Exclude pictures; retype the lines below from the line containing "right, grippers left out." through the end of the records, both ends kept.
-- Opening Marker --
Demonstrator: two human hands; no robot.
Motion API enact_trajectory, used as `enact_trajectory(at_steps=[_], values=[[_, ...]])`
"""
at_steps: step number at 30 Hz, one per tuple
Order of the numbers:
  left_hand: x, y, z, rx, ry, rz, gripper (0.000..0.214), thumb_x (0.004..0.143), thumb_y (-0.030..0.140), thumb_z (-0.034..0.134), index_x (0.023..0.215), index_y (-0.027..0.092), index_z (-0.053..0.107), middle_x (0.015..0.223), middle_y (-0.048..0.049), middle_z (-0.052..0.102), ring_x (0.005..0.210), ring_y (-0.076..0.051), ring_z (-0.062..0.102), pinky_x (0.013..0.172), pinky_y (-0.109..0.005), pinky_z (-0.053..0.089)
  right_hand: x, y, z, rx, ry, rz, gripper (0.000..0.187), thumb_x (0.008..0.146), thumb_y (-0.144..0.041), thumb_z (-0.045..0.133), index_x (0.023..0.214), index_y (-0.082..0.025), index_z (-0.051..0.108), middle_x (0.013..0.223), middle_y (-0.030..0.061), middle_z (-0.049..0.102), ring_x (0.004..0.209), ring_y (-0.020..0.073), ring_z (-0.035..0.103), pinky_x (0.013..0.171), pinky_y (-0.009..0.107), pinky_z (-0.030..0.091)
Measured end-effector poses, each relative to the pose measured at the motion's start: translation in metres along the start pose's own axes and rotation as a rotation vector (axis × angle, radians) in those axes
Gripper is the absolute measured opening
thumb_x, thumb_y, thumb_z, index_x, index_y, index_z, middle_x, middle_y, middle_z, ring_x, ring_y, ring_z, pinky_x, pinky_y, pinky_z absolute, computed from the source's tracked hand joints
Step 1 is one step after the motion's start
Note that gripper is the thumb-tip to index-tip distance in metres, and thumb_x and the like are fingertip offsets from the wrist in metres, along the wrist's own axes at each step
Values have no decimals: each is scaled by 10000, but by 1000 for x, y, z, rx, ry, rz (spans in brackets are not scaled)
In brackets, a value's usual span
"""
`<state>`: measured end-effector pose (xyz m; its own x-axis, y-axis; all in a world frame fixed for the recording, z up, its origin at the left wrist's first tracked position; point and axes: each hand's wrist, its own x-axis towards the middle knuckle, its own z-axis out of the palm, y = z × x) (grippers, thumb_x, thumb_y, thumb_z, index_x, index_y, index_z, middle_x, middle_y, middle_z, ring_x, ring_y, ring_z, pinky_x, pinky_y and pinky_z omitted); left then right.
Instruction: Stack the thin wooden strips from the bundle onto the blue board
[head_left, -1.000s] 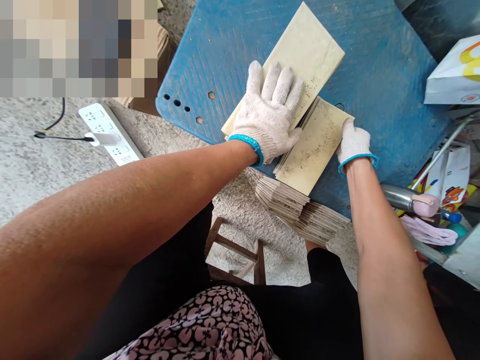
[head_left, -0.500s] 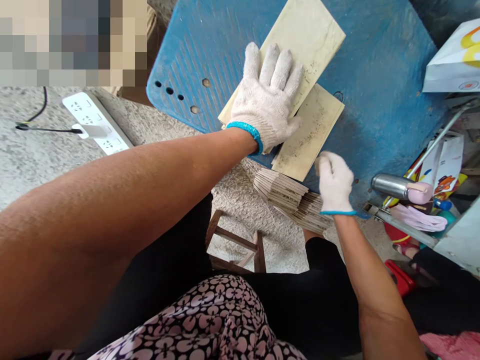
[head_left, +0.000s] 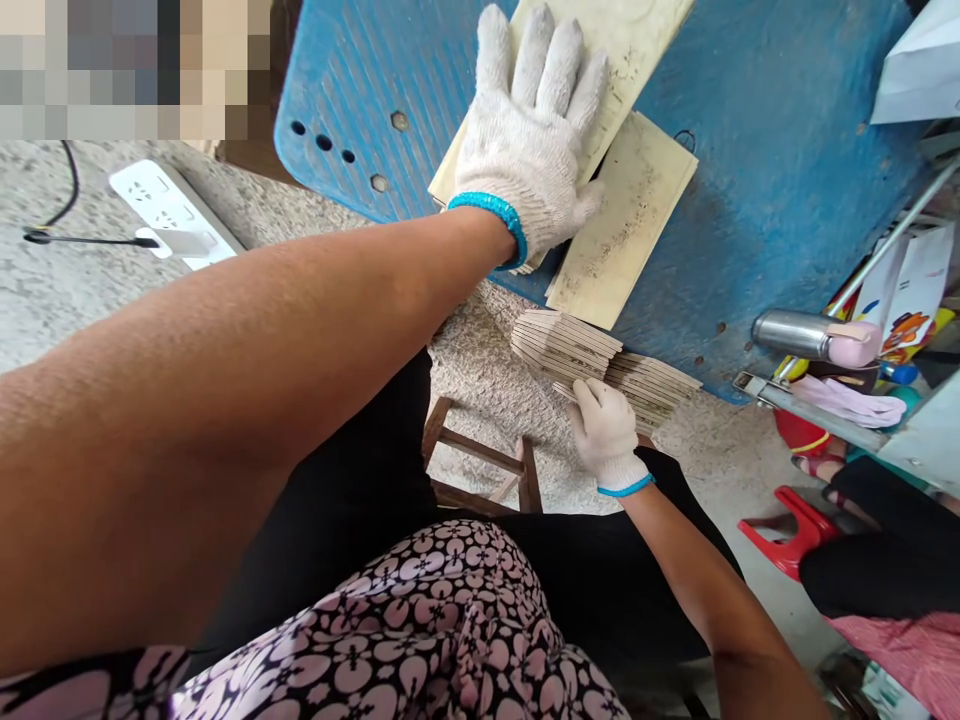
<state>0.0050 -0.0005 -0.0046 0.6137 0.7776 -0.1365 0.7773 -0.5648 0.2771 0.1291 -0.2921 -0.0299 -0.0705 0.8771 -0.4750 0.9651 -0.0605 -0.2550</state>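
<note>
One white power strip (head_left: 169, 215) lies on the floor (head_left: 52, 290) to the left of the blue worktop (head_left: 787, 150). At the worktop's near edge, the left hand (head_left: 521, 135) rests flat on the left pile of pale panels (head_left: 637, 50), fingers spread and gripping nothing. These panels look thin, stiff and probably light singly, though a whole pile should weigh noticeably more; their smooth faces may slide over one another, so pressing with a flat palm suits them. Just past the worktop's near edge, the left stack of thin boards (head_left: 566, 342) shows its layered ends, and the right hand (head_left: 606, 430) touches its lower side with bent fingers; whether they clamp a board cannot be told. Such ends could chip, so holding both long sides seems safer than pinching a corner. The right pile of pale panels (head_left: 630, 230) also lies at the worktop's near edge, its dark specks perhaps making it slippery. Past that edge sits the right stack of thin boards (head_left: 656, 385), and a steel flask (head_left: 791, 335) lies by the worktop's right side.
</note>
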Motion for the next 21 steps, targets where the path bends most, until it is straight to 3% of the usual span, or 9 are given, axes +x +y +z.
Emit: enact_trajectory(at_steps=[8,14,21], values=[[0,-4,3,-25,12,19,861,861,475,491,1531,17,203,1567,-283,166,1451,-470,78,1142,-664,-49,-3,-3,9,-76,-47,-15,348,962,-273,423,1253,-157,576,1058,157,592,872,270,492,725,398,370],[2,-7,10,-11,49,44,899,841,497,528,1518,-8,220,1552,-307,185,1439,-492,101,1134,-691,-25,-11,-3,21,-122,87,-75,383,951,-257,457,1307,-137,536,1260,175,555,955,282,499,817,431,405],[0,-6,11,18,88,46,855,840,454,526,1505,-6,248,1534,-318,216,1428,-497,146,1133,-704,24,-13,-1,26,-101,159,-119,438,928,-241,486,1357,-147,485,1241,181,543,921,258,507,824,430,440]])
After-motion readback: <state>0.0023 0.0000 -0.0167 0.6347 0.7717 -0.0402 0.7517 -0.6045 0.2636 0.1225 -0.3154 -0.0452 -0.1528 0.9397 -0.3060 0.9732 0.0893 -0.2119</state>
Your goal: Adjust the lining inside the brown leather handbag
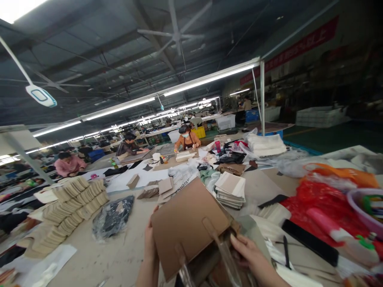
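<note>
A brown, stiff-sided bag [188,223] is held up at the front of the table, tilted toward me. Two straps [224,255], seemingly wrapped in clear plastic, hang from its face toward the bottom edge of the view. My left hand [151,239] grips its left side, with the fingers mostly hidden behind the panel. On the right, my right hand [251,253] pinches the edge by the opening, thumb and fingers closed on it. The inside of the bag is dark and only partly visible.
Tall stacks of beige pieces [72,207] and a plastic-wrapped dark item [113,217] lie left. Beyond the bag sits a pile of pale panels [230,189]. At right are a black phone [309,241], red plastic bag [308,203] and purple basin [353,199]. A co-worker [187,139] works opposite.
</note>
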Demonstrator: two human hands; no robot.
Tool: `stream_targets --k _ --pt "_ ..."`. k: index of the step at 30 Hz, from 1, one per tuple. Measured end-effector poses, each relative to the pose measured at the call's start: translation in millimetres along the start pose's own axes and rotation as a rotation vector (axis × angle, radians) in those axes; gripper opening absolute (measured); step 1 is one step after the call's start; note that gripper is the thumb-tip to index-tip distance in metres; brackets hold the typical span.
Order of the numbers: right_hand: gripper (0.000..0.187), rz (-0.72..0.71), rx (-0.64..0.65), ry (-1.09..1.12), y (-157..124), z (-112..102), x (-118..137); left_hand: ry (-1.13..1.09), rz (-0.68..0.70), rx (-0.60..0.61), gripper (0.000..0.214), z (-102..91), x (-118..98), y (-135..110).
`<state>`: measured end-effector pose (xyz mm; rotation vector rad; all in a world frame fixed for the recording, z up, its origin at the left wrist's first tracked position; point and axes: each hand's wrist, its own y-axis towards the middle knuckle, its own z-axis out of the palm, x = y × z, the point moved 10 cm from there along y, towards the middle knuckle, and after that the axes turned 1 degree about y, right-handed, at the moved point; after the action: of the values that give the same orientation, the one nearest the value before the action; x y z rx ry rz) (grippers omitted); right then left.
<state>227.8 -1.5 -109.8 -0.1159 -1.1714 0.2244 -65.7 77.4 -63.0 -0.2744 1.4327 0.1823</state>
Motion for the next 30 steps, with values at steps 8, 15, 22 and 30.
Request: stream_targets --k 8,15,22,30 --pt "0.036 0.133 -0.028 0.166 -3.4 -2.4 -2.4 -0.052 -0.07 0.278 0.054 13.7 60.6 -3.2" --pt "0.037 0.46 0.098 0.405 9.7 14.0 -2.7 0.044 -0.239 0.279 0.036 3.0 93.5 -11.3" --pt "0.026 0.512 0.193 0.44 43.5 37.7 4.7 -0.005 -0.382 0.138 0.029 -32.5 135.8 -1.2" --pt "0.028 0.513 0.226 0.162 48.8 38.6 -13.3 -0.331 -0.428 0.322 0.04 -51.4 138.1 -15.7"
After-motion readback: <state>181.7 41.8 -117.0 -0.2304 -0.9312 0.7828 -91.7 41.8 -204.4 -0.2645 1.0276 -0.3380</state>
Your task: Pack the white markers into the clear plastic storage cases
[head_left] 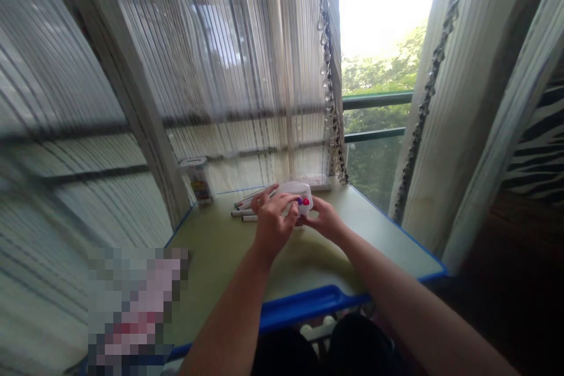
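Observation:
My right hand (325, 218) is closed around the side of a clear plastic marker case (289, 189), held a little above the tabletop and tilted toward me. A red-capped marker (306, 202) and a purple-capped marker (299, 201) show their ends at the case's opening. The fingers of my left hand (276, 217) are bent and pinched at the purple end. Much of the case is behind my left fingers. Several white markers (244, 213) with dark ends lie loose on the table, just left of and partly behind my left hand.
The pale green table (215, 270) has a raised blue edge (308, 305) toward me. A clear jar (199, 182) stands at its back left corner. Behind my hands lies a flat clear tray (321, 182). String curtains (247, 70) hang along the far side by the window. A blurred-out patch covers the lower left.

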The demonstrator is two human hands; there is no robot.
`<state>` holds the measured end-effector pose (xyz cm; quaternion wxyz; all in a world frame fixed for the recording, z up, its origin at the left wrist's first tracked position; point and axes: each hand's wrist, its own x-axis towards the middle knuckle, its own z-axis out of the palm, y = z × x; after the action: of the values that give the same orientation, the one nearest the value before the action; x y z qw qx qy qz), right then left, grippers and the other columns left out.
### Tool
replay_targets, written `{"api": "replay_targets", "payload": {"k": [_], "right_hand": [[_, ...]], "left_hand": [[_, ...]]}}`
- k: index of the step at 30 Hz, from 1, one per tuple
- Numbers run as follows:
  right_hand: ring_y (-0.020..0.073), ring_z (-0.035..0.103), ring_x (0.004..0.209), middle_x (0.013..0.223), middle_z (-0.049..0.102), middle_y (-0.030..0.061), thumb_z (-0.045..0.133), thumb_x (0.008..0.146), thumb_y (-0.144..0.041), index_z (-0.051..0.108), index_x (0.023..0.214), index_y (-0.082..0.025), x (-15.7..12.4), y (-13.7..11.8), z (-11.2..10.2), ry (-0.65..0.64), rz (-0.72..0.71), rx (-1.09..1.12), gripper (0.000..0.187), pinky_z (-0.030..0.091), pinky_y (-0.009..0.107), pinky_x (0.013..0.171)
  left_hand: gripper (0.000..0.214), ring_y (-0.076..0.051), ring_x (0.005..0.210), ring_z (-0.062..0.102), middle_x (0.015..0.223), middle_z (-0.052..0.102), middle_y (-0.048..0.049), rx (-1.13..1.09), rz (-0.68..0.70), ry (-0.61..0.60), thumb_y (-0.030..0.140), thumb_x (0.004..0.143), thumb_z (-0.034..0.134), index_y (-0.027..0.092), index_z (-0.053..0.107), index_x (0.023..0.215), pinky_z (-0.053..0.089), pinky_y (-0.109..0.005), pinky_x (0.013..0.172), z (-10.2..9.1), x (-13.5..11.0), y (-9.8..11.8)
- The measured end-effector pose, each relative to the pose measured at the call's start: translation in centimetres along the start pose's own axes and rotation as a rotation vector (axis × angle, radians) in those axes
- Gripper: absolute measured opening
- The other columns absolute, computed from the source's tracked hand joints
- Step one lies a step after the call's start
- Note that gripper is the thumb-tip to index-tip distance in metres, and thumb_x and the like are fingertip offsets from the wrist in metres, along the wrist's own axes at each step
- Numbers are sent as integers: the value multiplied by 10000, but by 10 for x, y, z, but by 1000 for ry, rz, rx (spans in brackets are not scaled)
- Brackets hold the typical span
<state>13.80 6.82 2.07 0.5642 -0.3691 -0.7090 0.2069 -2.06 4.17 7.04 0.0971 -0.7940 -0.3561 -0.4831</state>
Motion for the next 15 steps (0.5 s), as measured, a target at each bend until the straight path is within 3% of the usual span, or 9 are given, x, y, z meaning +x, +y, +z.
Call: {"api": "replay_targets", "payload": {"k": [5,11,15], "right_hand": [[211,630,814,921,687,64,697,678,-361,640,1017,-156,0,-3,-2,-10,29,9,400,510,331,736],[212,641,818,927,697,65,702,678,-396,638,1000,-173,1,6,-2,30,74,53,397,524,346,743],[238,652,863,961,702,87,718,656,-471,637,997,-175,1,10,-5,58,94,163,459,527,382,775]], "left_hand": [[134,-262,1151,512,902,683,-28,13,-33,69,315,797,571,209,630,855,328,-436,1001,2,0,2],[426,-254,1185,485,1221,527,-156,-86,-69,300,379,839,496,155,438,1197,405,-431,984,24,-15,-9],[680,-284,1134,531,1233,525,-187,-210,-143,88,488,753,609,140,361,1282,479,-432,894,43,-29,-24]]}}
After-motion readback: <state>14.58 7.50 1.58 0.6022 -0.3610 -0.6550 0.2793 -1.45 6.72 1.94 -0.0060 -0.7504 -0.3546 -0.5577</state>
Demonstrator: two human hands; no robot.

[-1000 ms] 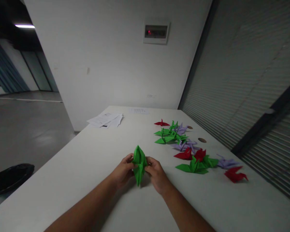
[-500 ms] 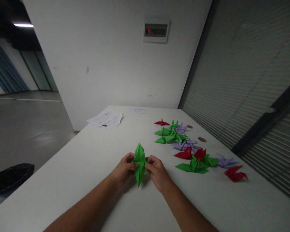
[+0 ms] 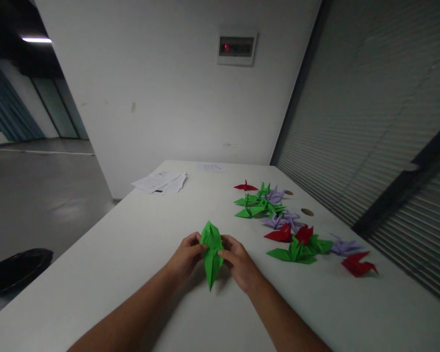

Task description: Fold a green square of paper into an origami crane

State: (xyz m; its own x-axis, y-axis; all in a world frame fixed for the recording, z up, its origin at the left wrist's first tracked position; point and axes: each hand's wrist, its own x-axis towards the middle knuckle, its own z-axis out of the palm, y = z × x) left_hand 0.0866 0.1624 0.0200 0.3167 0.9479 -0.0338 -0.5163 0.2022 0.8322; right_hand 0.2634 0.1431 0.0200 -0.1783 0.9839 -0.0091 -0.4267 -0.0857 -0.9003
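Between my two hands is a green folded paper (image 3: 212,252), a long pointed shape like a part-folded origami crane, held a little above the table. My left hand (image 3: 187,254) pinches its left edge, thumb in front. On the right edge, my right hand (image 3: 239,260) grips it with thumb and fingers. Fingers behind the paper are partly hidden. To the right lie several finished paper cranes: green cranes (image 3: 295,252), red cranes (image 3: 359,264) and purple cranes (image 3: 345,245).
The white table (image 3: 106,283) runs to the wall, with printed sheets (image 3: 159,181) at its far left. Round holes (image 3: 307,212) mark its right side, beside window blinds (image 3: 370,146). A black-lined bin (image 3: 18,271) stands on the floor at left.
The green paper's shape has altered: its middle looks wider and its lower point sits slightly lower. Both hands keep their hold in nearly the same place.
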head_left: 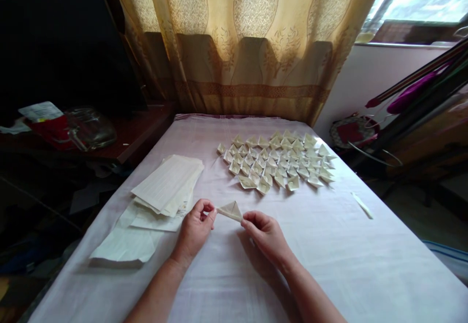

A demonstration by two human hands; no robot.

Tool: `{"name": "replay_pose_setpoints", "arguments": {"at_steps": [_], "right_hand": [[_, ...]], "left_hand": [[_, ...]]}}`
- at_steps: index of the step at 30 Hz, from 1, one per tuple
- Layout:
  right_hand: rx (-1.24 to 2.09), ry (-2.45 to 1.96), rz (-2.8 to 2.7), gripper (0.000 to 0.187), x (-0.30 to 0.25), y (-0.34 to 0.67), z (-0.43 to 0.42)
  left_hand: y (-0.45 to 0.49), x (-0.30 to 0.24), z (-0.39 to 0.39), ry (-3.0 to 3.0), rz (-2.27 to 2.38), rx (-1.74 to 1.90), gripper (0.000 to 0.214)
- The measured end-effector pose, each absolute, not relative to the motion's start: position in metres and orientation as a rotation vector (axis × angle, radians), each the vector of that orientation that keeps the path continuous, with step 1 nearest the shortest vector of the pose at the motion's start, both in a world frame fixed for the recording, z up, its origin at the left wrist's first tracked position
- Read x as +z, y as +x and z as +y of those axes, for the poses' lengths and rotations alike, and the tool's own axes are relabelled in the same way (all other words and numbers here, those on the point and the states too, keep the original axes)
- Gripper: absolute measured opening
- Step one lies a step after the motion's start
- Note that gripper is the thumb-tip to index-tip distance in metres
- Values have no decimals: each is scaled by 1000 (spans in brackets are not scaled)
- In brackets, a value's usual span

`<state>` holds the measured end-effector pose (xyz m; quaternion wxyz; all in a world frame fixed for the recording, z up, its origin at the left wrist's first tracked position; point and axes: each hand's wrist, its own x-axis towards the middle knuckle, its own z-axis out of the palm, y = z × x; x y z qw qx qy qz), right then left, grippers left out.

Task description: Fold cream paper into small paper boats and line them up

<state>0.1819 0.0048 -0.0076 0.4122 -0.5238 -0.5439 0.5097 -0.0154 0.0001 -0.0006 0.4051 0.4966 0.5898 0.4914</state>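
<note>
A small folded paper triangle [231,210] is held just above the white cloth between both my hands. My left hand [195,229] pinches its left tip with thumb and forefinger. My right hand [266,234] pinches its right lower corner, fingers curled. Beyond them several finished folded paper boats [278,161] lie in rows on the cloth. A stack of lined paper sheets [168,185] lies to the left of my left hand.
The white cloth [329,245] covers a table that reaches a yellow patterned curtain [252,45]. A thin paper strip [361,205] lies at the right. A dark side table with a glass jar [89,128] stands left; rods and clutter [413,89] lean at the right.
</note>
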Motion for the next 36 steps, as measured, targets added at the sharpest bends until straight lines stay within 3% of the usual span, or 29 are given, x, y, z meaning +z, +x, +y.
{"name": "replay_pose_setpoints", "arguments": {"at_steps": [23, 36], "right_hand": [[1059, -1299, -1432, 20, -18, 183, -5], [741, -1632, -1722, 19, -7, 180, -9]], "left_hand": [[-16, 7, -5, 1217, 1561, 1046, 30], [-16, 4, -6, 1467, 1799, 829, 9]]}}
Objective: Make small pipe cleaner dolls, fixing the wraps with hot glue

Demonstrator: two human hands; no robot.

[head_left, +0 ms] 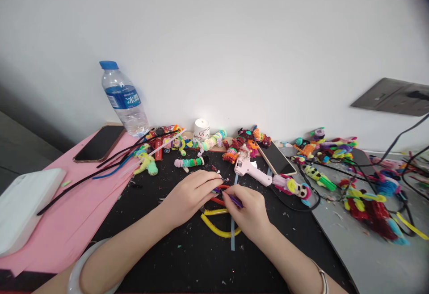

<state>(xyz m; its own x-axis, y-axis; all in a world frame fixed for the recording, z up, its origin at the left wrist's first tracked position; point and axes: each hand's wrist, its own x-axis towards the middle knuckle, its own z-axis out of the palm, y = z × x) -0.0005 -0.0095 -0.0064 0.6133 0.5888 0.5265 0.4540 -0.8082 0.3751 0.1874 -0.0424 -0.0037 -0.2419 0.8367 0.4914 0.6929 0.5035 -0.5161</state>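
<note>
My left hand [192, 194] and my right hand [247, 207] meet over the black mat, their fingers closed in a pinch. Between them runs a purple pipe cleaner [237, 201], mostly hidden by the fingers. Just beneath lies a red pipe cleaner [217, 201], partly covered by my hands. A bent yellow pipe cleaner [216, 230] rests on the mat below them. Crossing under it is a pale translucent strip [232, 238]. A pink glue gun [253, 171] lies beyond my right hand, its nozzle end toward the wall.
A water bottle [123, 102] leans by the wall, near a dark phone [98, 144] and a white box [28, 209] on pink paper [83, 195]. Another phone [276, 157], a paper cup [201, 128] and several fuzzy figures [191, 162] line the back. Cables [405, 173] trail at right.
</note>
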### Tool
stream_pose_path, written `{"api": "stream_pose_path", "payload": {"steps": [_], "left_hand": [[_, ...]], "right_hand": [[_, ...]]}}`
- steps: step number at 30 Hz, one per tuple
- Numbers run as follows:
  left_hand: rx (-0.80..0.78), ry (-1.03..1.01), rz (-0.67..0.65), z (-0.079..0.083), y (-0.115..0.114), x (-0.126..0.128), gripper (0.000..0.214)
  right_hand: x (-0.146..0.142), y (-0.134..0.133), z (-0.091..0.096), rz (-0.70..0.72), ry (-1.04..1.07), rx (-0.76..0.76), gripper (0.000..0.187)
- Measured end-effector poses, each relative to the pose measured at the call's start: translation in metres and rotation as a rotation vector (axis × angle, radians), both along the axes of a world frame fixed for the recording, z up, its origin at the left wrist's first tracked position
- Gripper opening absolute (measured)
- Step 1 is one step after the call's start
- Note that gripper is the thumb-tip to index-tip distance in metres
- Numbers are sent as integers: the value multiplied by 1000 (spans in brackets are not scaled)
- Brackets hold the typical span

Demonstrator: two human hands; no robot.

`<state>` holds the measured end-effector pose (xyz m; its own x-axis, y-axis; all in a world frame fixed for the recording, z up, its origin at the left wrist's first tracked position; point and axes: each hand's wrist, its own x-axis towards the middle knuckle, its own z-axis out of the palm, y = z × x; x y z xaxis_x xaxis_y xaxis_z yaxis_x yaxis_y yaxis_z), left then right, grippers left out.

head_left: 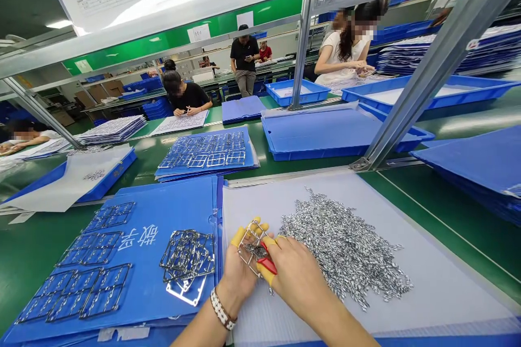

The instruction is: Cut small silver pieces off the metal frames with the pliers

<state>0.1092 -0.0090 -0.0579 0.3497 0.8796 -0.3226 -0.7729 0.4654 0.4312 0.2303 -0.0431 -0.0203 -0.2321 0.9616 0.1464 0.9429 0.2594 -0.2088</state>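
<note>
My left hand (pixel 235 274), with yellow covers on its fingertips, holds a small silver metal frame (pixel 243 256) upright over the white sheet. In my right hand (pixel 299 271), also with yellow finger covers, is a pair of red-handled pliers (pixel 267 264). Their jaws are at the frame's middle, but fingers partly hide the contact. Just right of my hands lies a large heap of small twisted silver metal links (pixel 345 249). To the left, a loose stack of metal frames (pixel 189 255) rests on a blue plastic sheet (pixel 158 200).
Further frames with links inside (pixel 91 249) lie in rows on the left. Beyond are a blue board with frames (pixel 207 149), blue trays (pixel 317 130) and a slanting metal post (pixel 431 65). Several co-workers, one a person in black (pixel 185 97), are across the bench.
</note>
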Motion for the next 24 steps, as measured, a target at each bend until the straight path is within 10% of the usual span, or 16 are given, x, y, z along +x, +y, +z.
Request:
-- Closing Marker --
▸ **ANSWER BOX**:
`<state>` holds the measured end-effector pose (xyz m; its own x-axis, y-axis; all in a world frame fixed for the recording, z up, its origin at the left wrist's first tracked position; point and axes: each hand's wrist, its own x-axis towards the middle knuckle, its own z-axis out of the palm, y = z × x; x y z xaxis_x xaxis_y xaxis_z yaxis_x yaxis_y yaxis_z), left then right, grippers left out.

head_left: 

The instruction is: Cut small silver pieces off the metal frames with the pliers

<state>0.1092 -0.0090 -0.0579 0.3497 0.8796 -0.3226 -0.7729 0.4654 0.4312 0.2303 -0.0431 -0.0203 -0.2321 0.9616 0.1464 0.9429 0.2594 -0.2088</state>
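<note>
My left hand (pixel 235 274), with yellow covers on its fingertips, holds a small silver metal frame (pixel 243 256) upright over the white sheet. In my right hand (pixel 299 271), also with yellow finger covers, is a pair of red-handled pliers (pixel 267 264). Their jaws are at the frame's middle, but fingers partly hide the contact. Just right of my hands lies a large heap of small twisted silver metal links (pixel 345 249). To the left, a loose stack of metal frames (pixel 189 255) rests on a blue plastic sheet (pixel 158 200).
Further frames with links inside (pixel 91 249) lie in rows on the left. Beyond are a blue board with frames (pixel 207 149), blue trays (pixel 317 130) and a slanting metal post (pixel 431 65). Several co-workers, one a person in black (pixel 185 97), are across the bench.
</note>
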Motion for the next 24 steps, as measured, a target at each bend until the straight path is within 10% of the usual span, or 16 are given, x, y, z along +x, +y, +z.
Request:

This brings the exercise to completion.